A new class of Caulobacter crescentus flagellar genes

Abstract

Eight Caulobacter crescentus flagellar genes, flmA, flmB, flmC, flmD, flmE, flmF, flmG, and flmH, have been cloned and characterized. These eight genes are clustered in pairs (flmAB, flmCD, flmEF, and flmGH) that appear to be structurally organized as operons. Homology comparisons suggest that the proteins encoded by the flm genes may be involved in posttranslational modification of flagellins or proteins that interact with flagellin monomers prior to their assembly into a flagellar filament. Expression of the flmAB, flmEF, and flmGH operons was shown to occur primarily in predivisional cells.
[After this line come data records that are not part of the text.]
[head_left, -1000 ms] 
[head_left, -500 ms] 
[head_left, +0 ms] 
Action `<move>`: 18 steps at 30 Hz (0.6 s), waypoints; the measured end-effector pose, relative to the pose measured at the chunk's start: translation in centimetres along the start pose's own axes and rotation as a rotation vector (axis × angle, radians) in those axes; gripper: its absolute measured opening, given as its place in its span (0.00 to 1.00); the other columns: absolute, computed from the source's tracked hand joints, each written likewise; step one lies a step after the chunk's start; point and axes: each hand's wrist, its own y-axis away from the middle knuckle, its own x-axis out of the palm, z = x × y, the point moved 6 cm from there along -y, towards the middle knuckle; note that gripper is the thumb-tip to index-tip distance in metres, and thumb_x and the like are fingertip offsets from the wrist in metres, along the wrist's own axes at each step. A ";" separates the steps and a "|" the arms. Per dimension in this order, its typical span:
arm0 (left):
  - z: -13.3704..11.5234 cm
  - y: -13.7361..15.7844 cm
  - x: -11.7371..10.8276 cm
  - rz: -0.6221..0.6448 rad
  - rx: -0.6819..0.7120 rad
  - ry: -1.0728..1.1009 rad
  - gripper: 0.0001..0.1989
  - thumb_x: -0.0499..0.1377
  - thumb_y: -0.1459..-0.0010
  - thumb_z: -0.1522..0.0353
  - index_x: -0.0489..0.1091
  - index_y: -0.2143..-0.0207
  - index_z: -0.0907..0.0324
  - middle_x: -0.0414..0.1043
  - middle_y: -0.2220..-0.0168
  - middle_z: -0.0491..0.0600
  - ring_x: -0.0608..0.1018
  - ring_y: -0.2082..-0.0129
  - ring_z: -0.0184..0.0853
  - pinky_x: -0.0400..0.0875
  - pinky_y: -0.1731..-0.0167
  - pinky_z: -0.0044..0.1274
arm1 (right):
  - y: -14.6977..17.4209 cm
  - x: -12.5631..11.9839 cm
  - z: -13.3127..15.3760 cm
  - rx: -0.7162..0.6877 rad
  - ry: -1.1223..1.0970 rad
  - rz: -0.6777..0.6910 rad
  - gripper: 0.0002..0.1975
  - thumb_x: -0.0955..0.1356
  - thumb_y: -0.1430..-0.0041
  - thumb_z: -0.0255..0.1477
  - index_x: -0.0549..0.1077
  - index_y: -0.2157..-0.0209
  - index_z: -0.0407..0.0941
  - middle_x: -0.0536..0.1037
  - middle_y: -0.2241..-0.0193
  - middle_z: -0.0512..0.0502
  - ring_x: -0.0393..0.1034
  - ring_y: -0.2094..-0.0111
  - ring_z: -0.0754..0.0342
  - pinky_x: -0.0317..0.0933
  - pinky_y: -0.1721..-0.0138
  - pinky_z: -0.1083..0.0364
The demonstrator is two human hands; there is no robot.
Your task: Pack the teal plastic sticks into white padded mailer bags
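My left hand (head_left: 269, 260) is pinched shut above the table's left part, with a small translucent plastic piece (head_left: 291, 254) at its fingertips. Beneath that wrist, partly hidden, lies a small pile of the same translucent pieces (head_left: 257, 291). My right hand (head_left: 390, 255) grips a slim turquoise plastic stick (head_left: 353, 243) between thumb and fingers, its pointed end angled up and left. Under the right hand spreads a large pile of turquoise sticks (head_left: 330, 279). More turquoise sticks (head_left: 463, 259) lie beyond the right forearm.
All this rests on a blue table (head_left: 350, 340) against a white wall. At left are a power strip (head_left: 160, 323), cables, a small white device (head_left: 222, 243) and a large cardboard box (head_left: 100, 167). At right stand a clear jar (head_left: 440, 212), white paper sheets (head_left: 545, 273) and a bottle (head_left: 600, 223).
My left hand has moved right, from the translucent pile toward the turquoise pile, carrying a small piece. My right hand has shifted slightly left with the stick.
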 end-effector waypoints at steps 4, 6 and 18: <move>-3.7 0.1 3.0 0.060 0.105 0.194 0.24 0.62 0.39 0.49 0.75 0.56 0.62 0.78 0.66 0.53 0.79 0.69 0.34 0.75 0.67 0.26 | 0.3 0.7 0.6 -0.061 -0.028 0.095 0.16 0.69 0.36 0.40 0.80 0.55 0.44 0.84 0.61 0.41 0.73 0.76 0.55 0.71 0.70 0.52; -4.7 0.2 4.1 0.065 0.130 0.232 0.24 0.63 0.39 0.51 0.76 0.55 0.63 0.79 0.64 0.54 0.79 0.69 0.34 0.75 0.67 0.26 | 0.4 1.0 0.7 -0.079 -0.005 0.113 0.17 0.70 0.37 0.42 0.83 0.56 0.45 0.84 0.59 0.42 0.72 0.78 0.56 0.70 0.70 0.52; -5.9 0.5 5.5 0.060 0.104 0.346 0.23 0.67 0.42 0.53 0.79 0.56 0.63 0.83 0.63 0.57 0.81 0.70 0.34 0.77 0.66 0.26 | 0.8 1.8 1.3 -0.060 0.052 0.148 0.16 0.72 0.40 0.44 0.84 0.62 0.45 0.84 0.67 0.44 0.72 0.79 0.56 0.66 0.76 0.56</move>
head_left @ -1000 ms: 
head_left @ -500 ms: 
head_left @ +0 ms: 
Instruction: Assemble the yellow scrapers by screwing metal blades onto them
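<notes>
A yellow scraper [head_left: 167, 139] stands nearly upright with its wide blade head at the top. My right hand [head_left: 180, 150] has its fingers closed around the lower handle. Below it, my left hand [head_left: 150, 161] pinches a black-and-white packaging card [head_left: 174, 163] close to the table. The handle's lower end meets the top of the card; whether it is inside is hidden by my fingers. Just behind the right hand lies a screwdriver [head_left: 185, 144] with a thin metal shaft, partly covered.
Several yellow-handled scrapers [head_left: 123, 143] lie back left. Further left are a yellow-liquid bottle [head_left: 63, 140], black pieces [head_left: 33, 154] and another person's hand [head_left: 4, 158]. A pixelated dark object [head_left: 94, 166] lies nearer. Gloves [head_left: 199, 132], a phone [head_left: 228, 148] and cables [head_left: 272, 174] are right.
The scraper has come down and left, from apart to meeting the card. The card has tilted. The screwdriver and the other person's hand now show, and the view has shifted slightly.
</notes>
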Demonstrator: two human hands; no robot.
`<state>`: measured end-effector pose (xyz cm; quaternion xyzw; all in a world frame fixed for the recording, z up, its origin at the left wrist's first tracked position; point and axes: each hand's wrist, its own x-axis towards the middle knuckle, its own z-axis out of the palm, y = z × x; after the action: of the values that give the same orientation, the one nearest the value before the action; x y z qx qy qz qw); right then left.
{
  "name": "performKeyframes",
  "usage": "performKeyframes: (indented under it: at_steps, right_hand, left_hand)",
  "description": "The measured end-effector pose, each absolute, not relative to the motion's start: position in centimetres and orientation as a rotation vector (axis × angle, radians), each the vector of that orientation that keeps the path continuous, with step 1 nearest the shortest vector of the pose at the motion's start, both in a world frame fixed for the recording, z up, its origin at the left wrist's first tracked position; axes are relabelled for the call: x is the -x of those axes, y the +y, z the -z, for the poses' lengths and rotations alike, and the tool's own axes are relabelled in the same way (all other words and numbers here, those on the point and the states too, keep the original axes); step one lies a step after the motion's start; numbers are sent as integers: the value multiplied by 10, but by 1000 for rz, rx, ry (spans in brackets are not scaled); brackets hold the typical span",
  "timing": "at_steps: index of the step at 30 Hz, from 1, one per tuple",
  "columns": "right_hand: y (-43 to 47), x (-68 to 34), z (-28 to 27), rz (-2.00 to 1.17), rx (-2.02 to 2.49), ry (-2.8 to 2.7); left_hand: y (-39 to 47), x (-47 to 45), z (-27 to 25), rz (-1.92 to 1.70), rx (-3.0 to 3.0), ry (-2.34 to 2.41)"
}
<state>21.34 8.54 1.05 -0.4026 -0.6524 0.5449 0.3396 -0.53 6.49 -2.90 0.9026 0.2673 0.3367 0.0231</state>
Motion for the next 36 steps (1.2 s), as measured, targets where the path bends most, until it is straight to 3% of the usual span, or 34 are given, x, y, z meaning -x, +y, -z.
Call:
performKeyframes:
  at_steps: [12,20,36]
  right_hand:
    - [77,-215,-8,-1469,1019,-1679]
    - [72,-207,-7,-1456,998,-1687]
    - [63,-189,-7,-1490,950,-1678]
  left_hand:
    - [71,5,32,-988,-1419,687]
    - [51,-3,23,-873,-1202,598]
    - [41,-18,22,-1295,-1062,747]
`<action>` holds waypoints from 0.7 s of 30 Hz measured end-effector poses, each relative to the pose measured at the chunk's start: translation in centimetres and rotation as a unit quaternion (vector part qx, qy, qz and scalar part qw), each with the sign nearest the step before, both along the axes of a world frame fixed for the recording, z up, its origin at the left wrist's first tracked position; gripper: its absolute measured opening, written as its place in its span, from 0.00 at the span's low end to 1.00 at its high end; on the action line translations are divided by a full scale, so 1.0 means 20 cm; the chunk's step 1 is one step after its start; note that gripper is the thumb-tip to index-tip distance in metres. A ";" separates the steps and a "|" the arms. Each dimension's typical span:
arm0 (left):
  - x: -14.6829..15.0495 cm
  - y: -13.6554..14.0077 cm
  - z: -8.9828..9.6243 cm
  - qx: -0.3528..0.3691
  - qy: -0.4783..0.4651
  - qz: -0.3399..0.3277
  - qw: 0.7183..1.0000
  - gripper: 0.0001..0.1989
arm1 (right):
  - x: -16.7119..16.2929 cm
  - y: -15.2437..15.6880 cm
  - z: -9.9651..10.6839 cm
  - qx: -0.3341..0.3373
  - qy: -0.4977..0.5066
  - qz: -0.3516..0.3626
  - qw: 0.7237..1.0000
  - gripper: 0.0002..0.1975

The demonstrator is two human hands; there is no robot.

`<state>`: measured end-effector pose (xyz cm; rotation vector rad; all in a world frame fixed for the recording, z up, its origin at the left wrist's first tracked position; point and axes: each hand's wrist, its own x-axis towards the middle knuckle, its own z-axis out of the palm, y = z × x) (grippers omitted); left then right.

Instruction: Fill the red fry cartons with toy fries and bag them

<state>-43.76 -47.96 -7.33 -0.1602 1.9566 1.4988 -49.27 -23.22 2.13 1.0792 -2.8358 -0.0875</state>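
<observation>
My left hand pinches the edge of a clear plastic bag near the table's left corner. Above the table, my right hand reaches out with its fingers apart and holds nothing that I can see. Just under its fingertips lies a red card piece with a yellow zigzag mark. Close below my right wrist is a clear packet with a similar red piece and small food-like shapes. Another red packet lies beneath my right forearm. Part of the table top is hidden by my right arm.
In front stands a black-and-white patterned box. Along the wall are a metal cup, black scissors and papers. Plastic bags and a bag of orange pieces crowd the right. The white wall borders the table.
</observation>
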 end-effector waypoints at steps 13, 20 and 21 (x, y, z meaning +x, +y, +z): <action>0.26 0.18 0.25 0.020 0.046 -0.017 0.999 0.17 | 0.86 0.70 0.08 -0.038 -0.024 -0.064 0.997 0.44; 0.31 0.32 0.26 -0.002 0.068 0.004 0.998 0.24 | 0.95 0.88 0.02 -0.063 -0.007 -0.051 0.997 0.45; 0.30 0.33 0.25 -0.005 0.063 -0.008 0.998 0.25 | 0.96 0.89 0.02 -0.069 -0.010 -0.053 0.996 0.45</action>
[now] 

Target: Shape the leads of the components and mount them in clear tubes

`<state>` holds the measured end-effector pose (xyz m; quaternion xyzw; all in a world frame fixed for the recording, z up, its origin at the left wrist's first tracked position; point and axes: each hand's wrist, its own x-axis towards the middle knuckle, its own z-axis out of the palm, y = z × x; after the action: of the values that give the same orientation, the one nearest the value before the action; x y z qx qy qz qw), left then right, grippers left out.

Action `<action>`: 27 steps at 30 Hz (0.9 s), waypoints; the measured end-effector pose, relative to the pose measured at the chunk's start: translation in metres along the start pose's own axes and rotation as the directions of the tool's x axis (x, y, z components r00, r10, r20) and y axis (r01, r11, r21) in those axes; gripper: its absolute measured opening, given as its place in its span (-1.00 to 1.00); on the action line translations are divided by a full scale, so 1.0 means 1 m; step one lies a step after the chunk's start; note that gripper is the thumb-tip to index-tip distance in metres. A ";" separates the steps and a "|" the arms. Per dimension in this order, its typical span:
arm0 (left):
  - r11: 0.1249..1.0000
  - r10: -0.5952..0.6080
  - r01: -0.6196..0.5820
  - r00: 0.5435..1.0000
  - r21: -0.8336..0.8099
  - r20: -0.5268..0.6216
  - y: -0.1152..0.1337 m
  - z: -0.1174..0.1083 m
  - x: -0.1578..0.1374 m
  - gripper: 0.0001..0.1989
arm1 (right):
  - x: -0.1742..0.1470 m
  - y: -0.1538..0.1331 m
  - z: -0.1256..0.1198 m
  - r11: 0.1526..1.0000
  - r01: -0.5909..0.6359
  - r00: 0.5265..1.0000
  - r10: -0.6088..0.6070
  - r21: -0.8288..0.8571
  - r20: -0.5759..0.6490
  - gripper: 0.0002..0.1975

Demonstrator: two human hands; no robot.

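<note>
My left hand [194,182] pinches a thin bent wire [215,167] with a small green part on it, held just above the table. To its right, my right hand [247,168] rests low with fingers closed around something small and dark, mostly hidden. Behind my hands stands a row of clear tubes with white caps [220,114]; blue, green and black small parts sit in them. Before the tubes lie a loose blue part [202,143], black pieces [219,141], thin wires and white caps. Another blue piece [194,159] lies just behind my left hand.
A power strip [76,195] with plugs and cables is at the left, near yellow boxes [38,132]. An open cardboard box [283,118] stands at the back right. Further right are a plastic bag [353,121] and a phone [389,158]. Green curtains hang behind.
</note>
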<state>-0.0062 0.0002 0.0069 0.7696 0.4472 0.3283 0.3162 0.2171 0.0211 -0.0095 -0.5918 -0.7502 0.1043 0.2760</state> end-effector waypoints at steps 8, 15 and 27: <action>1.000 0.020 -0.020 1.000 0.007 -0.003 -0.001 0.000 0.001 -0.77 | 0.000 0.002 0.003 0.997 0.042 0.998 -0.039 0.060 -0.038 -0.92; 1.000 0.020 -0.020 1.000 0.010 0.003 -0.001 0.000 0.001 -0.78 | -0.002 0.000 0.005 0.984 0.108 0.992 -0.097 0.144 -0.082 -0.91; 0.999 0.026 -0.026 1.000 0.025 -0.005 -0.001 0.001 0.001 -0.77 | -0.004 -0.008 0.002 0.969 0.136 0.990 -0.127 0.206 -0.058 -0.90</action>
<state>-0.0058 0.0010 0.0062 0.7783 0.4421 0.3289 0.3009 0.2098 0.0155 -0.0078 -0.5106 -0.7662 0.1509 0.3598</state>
In contrast, the flmCD operon was expressed throughout the cell cycle, with only a twofold increase in predivisional cells. The expression of the three temporally regulated operons was subject to positive regulation by the CtrA response regulator protein. Mutations in class II and III flagellar genes had no significant effect on the expression of the flm genes. Furthermore, the flm genes did not affect the expression of class II or class III flagellar genes. However, mutations in the flm genes did result in reduced synthesis of the class IV flagellin proteins. Taken together, these data indicate that the flm operons belong to a new class of flagellar genes.

FIG. 1

Analysis of the flmCD and flmEF regions. Shown is a restriction map of plasmid pSCC2, which contains a 14-kb EcoRI DNA fragment of the C. crescentus chromosome. Subclones from this region in plasmid pRK2L1 or R300B were tested for the ability to complement the motility defect of strains SC305 (flmD148), SC175 (flmE102), SC3898 (flmC148 recA526 zzz::Tn5), and SC3899 (flmE102 recA526 zzz:Tn5). +, complementation of the motility defect; −, failure to complement. Solid arrows represent predicted open reading frames and direction of transcription. Abbreviations: A, SacI; B, BamHI; E, EcoRI; N, NcoI; P, HpaI; S, SalI.

FIG. 2

(A) Analysis of the flmAB region. Genetic organization of plasmid pSCC7 harboring the 5.0-kb EcoRI fragment is represented. Solid arrows represent open reading frames and direction of transcription. The ability to complement strain SC229 (flmA104) is shown. (B) Organization of the flmGH region. Solid arrows represent open reading frames and direction of transcription. + and − denote the ability and inability, respectively to swarm in a semisolid medium. Abbreviations: B, BamHI; C, ClaI; E, EcoRI; H, HindIII; P, HpaI; S, SalI.

FIG. 3

Cell cycle expression of the flmA, flmC, flmE, and flmG operons. Synchronized populations of Caulobacter strains SC3971, SC3973, SC4016, and SC4250 were pulse-labeled with [³⁵S]methionine at 15-min intervals during the cell cycle. (A) Immunoprecipitation of labeled proteins with CAT, β-galactosidase, or flagellin antibodies. A cartoon showing progress through the cell cycle is shown at the top. The cell cycle-dependent expression of the flagellin genes is shown as a control. (B) Quantification of these data by using a Alpha Innotech photodocumentation system. Percentage of maximal expression of each sample is shown as a function of cell division units. One cell division unit is equivalent to a generation time of 180 min. Closed squares represent 25-kDa flagellin expression (recovered from SC3973 cells carrying the flmE::cat fusion); open squares represent expression of the flmA::lacZ, flmC::cat, flmE::cat, or flmG::cat fusion.